• What the exercise asks:
Every line of the material is to be returned verbatim. Pictures stay out.

• Provided data:
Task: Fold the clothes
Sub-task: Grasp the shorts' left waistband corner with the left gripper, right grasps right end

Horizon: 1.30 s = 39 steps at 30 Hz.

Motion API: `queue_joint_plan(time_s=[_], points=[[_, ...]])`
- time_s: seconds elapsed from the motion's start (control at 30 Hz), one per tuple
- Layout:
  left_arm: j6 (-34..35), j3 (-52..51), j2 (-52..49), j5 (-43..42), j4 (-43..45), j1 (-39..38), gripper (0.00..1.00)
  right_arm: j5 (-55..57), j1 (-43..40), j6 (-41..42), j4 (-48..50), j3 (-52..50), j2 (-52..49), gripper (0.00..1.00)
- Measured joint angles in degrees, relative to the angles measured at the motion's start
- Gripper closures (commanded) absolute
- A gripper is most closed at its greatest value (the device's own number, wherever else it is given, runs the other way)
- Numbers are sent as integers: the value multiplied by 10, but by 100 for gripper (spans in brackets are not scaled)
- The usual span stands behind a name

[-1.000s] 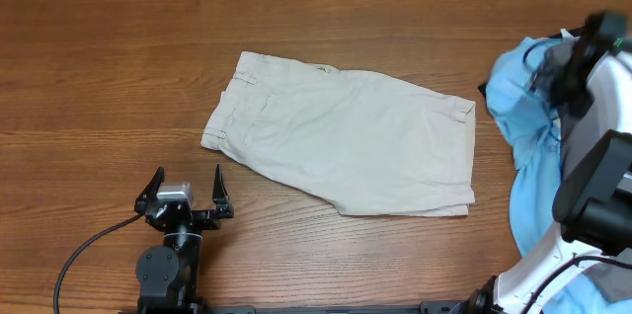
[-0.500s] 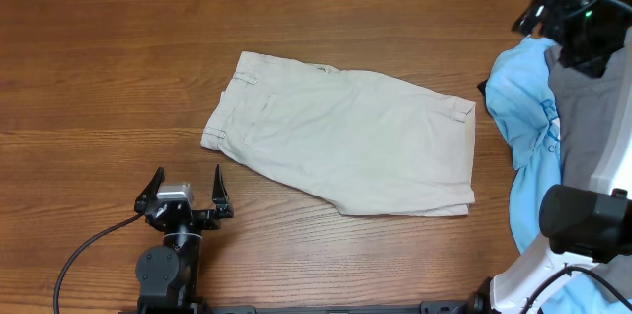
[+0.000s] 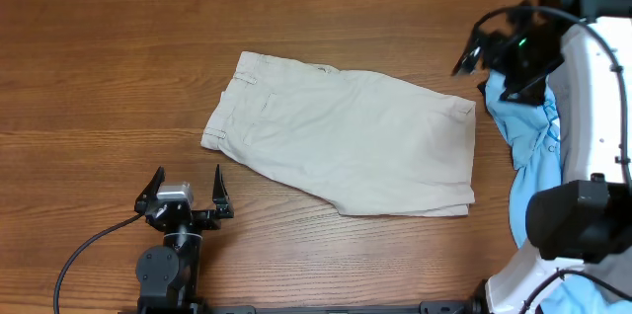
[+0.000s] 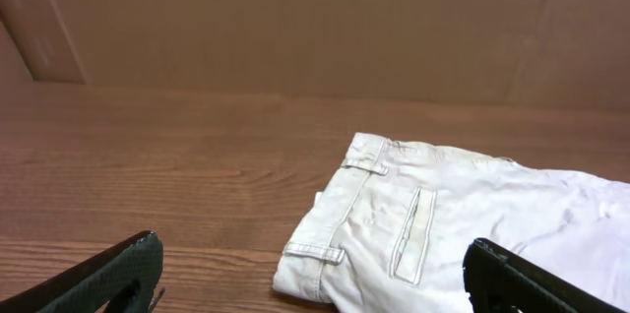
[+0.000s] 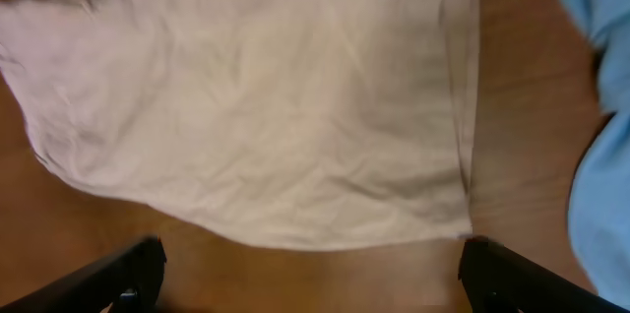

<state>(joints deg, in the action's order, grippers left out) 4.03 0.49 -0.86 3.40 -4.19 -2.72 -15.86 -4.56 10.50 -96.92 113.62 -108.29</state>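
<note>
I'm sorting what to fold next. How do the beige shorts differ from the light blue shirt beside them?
The shorts are beige and lie flat mid-table; the shirt is light blue and sits bunched in a heap at the right edge. The shorts show whole; the shirt is partly hidden by the robot's right arm. Both rest on the wooden table.

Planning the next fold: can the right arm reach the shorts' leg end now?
Probably yes: its open fingers hover by the shorts at the leg end, nothing between; the blue T-shirt lies alongside.
</note>
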Motion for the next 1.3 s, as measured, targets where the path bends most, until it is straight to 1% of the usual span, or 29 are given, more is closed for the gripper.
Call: queue_joint_plan(time_s=[0.1, 0.17, 0.27, 0.3, 0.37, 0.4, 0.43, 0.47, 0.6, 0.67, 0.73, 0.8, 0.9, 0.97, 1.0, 1.13, 1.3], points=[[0, 0, 0, -30, 1, 0, 0, -1, 12, 0, -1, -81, 51, 7], [3, 0, 0, -70, 0, 0, 0, 1, 12, -1, -2, -136, 94, 18], [31, 13, 0, -114, -23, 0, 0, 3, 12, -2, 3, -209, 149, 43], [39, 22, 0, -123, -39, 0, 0, 4, 12, -2, 5, -228, 161, 52], [55, 54, -2, -139, -82, 0, 0, 5, 12, 2, 17, -274, 185, 75], [61, 72, -5, -144, -92, 0, 0, 5, 12, 2, 22, -293, 193, 89], [65, 96, -11, -148, -106, 0, 0, 7, 12, 6, 29, -316, 202, 96], [66, 109, -15, -149, -113, 0, 0, 7, 12, 9, 39, -338, 210, 96], [70, 267, -111, -162, -205, 0, 0, 8, 12, 25, 99, -420, 230, 96], [65, 367, -214, -179, -285, 0, 0, 8, 12, 40, 143, -471, 232, 96], [59, 446, -320, -198, -379, 0, 0, 8, 12, 58, 188, -516, 232, 96], [53, 522, -432, -211, -450, -1, 0, 8, 12, 74, 222, -557, 232, 96], [48, 624, -579, -219, -509, -1, 0, 8, 12, 96, 259, -607, 231, 96], [48, 677, -648, -223, -537, -1, 0, 8, 12, 108, 284, -629, 231, 96], [48, 717, -700, -226, -545, -1, 0, 9, 12, 121, 306, -647, 231, 96], [48, 751, -765, -230, -541, -1, 0, 13, 12, 148, 362, -685, 231, 96], [48, 753, -837, -232, -539, -1, 0, 36, 12, 173, 402, -702, 231, 96]])
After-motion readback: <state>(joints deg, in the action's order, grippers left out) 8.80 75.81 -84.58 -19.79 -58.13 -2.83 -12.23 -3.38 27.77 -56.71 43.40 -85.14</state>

• Result for this exercise:
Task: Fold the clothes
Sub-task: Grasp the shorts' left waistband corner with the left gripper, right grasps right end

Horizon: 1.30 s = 39 steps at 30 Hz.

Motion API: `queue_joint_plan(time_s=[_], points=[[_, ...]])`
- time_s: seconds elapsed from the motion's start (control at 30 Hz), one per tuple
- Layout:
  left_arm: j6 (-34..35), j3 (-52..51), j2 (-52..49), j5 (-43..42), j4 (-43..45), j1 (-39..38), gripper (0.00..1.00)
  right_arm: j5 (-55..57), j1 (-43..40), j6 (-41..42), j4 (-48..50), j3 (-52..50), j2 (-52..49), gripper (0.00..1.00)
- Measured joint angles in degrees, relative to the angles measured at the motion's start
- Gripper closures (commanded) absolute
- A gripper is most closed at its greatest value (the device's own number, wherever else it is given, runs the other way)
- Numbers are sent as integers: the value multiplied by 10, but by 100 for gripper (spans in brackets are not scaled)
- The usual span stands behind a name

[-1.000s] 
[-0.500s] 
[+0.000s] 
[+0.000s] 
[+0.000s] 

<state>(joints deg, in the action's order, grippers left out) 4.03 0.49 -0.86 3.40 -4.19 -2.72 -15.86 -4.56 10.50 -96.92 113.62 -108.29</state>
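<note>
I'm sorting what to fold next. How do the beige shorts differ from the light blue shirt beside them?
The shorts are beige and lie flat mid-table; the shirt is light blue and sits bunched in a heap at the right edge. The shorts show whole; the shirt is partly hidden by the robot's right arm. Both rest on the wooden table.

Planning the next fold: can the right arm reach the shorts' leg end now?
Probably yes: its open fingers hover by the shorts at the leg end, nothing between; the blue T-shirt lies alongside.
</note>
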Motion for the next 1.3 s, as measured, targets where the path bends most, until it is straight to 1% of the usual span, or 29 are given, more is closed for the gripper.
Call: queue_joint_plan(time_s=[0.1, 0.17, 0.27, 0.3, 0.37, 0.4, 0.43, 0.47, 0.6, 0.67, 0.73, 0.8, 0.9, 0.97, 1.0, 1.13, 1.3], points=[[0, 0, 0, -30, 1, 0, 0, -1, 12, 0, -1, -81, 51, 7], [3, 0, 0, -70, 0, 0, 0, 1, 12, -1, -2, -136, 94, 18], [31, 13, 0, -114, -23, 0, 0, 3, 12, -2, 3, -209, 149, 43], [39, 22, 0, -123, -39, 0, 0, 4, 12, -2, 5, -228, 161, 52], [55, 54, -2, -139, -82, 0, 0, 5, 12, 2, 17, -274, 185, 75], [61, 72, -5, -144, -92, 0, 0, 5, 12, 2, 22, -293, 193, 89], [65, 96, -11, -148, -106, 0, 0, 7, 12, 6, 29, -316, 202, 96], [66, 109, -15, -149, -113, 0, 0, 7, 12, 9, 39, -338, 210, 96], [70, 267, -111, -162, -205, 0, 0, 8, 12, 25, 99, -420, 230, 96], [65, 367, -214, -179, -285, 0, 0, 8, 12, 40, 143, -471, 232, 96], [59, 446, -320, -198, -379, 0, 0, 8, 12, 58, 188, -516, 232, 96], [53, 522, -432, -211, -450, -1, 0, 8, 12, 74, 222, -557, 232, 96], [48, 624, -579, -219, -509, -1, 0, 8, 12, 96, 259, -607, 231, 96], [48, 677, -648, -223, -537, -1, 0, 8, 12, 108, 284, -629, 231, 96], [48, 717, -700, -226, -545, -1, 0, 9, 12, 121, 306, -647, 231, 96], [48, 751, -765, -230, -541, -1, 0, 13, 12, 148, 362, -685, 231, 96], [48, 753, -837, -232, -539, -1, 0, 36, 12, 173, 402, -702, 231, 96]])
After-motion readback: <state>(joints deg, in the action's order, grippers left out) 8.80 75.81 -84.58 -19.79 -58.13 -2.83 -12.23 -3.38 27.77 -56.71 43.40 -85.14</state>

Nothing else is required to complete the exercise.